AL Central Notes: Eldred, Gordon, Carmona

It was on this day in 1993 that Tigers legend Charlie Gehringer passed away at the age of 89.  Gehringer spent his entire 19-year career in Detroit, finishing with a .320/.404/.480 career line, the 1937 AL MVP Award, a 1935 World Series championship and induction into the Baseball Hall Of Fame.  Gehringer is still among the Tigers' franchise leaders in virtually every offensive category and is widely regarded as one of the game's greatest second basemen.

Some items from Detroit and elsewhere in the AL Central…

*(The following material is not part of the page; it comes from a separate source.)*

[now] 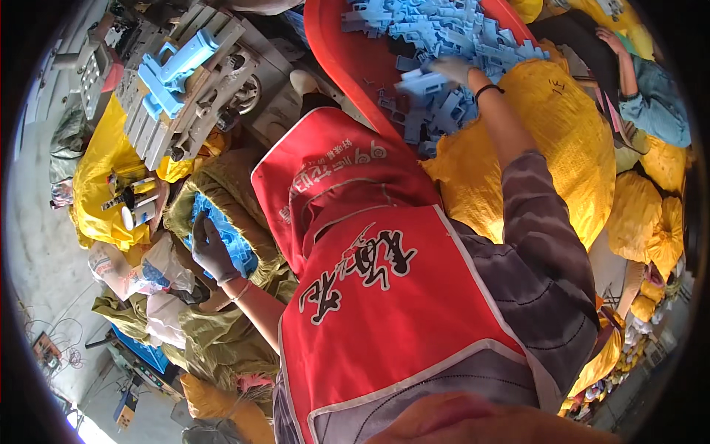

  • The Tigers signed first baseman Brad Eldred to a minor league contract that doesn't include an invitation to the team's Major League Spring Training camp.  Eldred, 31, has an .870 OPS and 227 homers over 10 minor league seasons but has seen just 282 plate appearances in the bigs, his most recent cup of coffee coming with the Rockies in 2010.  Eldred hit .278/.351/.536 for the Giants' Triple-A affiliate last season.
  • The Royals shouldn't wait to sign Alex Gordon to an extension, argues Sam Mellinger of the Kansas City Star.  Mellinger thinks Michael Cuddyer's three-year, $31.5MM pact with the Rockies could be "the general framework" for a new Gordon deal, and both Gordon and Cuddyer are represented by agent Casey Close.  Mellinger thinks a four-year, $35MM contract would fair to both sides; that's about $5MM higher than what MLBTR's Tim Dierkes guessed a Gordon extension would look like last August.
  • Jon Heyman of thinks the Indians should release Roberto Hernandez Heredia (a.k.a. Fausto Carmona) and use the saved salary on an available pitcher like Roy Oswalt, Edwin Jackson or Livan Hernandez.
  • Melissa Segura of Sports Illustrated looks at how teams pay much larger median bonuses to 16-year-old Latin American prospects, when a much smaller percentage of those young prospects actually reach the majors.  While players like Carmona have knowingly committed age and identity fraud, Segura argues that "by placing such high premiums on 16-year-olds, teams are fooling themselves."